Wednesday, July 8, 2009

Back Home Again

We're home from our 4th of July vacation. We actually arrived home late Monday night, but I suppose I took one extra day to try to get things settled back into place. We spent the holiday weekend at a state park in Kentucky, nestled snugly against a lake, a place where we spent many a weekend with my grandmother while I was growing up, but hadn't been in recent years.

This was Audrey's first trip, one that I anticipated more than she did, I'm sure. She only knew she would be spending the weekend with her Mamaw, Papaw, aunt, uncle, and cousin - and that there was a pool. She heard these facts and quickly decided she was in.

I, on the other hand, couldn't stop thinking of the activities I had enjoyed as a kid and hoped that Audrey would love them, too: the afternoon with Albert Bauman, the pottery guy who is an amazing and unconventional teacher of all ages (yes, that is a car you see in the photo above, and if you look beyond the blue bucket, one of those "utensils" in the cup is a Barbie leg).

Here are our drying mother/daughter pots. Audrey's is in the foreground. (Right now they are sitting on the kitchen island waiting until I get the laundry done and house cleaned up to find a proper home. I'm not sure what they will hold, but sometimes I think that the use isn't nearly as important as how they came to be and where they've been).

The trip to Miss Patti's 1880s Settlement. This place has a bit of everything: amazing food served at Miss Patti's or Bill's Restaurants; a putt-putt course; a wedding chapel; model boat racing; movies played outdoors on Friday and Saturday nights; oh, and animals like peacocks. I just couldn't get over how vibrant this peacock's feathers were (and couldn't help but wonder, would we have believed we could create such vibrant colors if we hadn't seen them in nature first?).
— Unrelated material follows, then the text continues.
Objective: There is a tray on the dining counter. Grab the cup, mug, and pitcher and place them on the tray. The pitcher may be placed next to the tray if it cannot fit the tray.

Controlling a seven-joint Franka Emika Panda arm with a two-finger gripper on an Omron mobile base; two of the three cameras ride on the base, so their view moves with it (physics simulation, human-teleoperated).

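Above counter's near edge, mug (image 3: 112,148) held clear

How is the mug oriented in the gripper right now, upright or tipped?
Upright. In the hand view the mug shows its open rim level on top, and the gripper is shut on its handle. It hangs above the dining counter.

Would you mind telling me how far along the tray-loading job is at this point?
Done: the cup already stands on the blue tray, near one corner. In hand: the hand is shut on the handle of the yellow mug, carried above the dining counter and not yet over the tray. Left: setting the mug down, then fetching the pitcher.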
Oh, and Jason and I were the only ones who didn't get the memo. It was family wears stripes night at Patti's.

Each year, a fireworks show is shot from the lake's public beach - showers of light reflected by lake water. Boats crowd the water's surface, adding their own red and blue lights to the show, punctuating the night between firework blasts with the approving sound of honking horns. This year, the show was sponsored by local businesses and performed on the Third rather than the Fourth. We spent a rainy Fourth evening tucked safely under the wooden beams of my parents' hotel room, making our own "fireworks" show of sorts when Mamaw pulled out a package of bendable glowsticks.
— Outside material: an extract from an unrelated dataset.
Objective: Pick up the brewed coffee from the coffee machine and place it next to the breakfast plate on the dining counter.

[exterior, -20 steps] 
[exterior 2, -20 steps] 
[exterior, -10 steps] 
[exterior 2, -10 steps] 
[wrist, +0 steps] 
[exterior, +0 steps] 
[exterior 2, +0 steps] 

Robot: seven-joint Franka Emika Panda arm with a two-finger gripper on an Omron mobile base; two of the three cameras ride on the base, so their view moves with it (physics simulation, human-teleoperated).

It was a full trip: golf for Jason; plenty of swimming, playground time, and hikes for Audrey; and even a few solitary run/walks along the water for me. Some quiet. Some fireworks. Some sunshine. Some rain. And one car full of exhausted riders and dirty laundry for the long drive home. Lots of memories, and a few lessons from our first vacation at the two-and-a-half-year-old stage. Here they are, in no particular order:

Always unpack your luggage the night you get home. Always. Even if it's midnight and you're exhausted. No matter what. Otherwise, your child might find the bag containing the sunscreen before you do, and to a toddler, sunscreen is as good of an artistic medium as any.

Be prepared to decipher old vocabulary words said in new ways in case your observant/absorbent child picks up the language of the locale that you visit. These are a few things we heard on the way home:

"Tah-hyme oww-oot" (time out)
"Dah-dee" (Daddy)
"Nah-howw" (now)

If you bring healthy snacks, you won't feel so bad when the only thing your child wants to eat at each meal is french fries or ice cream.

If your child has determined to only eat ice cream at the evening buffets, watch out for adult men who get overzealous with the ice cream machine handle, causing delays in ice cream production as your child worries over her dessert, which may never come. You may need to shoestring tackle said man in order to get to machine first. Or, reintroduce your child to chocolate cake. (No ice cream-loving gentlemen were harmed in the pursuit of our desserts).

Expect changes. The outdoor park grills that were there every year for 25 years may not be there anymore when you lug out the supplies you brought to make S'mores. Adjust. Find a microwave.

Never try to cut corners to get ready for dinner faster by putting your toddler in an unfamiliar shower with you rather than giving her a bath. Head injuries (as you stand up without looking after wrestling the shampoo from her before she dumps it down the drain) are imminent. (Try to learn this the first time. Not the fifth).

Hope your weekend was full of fireworks, ice cream, good friends, and only funny lessons.